§ **The input**:
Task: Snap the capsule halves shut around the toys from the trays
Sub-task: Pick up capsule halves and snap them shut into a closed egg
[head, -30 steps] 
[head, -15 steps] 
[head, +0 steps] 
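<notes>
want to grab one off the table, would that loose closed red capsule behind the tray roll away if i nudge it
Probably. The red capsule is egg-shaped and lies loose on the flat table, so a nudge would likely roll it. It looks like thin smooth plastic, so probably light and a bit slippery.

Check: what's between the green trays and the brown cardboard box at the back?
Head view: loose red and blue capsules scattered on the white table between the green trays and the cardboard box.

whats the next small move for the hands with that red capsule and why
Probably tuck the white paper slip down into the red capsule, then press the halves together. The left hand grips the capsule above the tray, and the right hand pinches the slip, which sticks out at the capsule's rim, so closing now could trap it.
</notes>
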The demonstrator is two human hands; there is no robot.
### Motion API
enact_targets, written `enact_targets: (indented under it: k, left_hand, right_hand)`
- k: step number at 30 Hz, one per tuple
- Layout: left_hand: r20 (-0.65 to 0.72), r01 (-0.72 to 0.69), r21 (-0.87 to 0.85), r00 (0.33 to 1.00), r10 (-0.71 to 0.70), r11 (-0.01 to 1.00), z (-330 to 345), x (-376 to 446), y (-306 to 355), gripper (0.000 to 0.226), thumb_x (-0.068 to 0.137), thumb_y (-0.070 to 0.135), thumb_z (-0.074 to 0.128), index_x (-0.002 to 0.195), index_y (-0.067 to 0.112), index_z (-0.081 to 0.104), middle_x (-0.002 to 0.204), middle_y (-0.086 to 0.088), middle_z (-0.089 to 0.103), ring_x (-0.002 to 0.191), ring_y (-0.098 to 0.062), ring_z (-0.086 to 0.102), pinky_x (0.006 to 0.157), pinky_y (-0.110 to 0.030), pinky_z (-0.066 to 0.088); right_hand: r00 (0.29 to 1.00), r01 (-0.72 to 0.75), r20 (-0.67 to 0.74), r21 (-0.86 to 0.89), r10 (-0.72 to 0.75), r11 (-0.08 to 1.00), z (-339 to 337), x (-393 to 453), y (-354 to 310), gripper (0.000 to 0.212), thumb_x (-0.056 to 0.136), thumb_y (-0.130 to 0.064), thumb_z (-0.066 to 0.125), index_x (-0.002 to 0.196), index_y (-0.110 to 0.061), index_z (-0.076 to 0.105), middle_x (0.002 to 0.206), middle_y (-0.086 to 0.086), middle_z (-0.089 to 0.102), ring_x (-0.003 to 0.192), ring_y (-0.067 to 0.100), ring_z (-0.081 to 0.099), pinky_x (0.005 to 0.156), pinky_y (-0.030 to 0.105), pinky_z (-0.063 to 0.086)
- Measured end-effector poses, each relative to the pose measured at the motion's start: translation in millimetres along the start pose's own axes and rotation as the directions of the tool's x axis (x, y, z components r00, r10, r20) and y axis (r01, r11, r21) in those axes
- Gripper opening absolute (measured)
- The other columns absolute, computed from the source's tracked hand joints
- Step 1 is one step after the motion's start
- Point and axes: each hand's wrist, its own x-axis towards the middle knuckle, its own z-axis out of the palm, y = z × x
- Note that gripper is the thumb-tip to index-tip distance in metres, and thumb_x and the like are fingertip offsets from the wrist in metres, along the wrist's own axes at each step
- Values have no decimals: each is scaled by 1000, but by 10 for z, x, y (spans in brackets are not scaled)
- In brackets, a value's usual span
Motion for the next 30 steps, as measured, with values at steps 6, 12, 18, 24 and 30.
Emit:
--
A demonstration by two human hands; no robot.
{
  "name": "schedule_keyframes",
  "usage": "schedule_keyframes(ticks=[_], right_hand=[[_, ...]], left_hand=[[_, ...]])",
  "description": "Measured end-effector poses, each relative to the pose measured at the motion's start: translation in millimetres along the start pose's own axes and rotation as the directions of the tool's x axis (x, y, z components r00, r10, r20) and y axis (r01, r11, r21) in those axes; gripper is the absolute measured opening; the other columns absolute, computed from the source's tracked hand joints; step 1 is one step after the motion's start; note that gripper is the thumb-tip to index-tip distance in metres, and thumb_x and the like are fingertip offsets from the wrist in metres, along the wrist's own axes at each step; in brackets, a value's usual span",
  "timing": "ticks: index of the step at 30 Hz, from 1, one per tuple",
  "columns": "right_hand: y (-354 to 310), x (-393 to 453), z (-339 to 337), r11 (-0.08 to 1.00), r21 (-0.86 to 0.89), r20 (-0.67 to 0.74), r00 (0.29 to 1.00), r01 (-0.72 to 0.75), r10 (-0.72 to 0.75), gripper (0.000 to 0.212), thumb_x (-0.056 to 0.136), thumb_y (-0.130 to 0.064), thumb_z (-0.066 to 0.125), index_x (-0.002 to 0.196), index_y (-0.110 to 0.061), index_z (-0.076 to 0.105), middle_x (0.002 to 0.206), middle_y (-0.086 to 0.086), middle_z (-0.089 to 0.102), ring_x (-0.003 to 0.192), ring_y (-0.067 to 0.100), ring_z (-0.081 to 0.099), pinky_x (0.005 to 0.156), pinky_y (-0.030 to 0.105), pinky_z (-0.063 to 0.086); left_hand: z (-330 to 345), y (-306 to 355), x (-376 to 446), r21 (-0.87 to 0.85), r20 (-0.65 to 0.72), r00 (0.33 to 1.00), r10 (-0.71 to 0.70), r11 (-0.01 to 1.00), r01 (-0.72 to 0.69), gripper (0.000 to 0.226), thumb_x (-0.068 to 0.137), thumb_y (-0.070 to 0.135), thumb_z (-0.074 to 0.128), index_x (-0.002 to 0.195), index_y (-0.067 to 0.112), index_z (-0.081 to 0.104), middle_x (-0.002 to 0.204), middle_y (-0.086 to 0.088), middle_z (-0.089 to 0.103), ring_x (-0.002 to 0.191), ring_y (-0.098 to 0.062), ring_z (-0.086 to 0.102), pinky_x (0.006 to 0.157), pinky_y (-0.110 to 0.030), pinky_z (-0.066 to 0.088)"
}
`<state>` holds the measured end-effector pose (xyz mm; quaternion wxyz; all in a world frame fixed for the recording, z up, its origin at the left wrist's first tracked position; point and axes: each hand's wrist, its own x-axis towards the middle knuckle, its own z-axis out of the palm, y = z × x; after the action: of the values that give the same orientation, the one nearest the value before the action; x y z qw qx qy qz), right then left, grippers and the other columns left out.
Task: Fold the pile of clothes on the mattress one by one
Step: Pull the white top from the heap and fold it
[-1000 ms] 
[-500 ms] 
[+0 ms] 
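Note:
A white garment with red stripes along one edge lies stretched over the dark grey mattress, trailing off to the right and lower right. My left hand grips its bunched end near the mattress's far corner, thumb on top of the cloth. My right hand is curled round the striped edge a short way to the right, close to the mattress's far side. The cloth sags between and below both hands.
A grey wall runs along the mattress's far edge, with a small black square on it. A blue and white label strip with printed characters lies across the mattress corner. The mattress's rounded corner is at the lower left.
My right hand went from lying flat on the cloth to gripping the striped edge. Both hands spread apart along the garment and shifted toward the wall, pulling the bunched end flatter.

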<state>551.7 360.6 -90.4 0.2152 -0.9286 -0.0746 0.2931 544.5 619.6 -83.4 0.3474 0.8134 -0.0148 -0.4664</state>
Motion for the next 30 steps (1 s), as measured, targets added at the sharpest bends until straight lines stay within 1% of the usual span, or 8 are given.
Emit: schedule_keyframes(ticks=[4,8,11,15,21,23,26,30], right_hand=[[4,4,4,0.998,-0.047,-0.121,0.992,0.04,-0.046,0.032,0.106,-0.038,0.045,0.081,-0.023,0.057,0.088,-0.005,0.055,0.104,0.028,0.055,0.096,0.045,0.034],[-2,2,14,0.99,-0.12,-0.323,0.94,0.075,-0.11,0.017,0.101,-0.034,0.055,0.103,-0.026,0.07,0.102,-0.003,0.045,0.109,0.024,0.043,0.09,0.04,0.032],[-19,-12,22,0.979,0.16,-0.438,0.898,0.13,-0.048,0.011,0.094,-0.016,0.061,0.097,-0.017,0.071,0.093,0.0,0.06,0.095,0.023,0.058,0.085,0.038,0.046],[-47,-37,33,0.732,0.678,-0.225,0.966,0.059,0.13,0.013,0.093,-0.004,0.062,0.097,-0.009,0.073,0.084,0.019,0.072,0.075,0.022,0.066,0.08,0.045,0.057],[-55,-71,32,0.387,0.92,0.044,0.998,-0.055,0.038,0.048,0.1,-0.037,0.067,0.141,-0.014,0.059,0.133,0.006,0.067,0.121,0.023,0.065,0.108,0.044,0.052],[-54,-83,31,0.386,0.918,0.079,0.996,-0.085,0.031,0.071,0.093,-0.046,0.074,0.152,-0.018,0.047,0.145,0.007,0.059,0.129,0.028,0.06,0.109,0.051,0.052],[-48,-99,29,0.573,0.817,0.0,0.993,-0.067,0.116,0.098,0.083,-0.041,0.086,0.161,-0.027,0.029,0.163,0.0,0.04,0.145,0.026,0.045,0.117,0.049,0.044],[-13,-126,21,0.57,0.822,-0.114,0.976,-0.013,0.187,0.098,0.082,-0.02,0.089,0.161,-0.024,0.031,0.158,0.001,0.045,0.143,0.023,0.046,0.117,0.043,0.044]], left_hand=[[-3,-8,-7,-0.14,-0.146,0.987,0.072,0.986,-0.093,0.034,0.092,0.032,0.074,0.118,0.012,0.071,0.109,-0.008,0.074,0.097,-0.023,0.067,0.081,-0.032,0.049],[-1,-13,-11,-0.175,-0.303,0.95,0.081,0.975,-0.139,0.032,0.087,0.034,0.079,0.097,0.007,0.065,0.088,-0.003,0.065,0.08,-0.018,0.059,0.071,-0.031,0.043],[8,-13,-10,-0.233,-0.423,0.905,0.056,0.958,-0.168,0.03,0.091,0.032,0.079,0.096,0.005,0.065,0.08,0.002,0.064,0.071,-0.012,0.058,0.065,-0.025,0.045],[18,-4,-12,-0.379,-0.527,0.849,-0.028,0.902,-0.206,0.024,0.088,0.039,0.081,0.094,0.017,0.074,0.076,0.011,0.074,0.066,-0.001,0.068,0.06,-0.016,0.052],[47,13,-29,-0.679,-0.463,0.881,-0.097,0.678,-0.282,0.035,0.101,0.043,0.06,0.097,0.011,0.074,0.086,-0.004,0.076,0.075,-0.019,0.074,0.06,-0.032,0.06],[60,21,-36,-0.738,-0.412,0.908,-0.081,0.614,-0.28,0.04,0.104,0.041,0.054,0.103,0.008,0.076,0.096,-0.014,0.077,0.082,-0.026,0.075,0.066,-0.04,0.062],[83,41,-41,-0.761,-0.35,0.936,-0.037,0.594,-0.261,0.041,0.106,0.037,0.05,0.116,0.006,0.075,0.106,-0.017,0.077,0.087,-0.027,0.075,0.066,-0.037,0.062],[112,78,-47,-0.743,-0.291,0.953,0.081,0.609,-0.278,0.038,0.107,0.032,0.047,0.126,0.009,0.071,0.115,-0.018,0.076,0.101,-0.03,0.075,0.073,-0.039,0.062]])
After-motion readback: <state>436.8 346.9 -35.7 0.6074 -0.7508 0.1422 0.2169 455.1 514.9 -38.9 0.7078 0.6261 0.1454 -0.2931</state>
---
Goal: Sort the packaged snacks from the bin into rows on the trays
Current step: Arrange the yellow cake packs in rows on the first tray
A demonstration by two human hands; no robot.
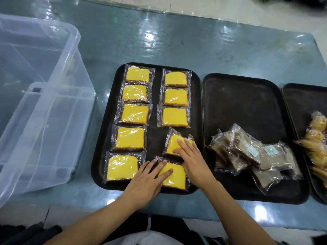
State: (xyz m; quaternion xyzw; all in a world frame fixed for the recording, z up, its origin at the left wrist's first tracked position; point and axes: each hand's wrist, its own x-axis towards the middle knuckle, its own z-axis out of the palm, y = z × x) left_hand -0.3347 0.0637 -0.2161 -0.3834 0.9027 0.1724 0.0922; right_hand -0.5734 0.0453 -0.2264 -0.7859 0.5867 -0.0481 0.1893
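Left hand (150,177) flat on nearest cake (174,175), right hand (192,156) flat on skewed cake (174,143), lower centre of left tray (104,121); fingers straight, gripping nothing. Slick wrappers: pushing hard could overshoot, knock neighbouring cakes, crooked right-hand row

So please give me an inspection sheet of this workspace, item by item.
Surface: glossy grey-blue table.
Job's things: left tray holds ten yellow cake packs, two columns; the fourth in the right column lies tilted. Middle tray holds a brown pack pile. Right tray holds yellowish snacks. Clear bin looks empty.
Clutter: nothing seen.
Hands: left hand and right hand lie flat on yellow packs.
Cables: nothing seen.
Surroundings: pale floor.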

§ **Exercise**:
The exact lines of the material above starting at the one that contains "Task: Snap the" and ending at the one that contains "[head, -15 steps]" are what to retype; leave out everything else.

§ **Output below**:
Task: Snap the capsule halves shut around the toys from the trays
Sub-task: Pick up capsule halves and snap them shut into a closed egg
[head, -30 steps] 
[head, -15 steps] 

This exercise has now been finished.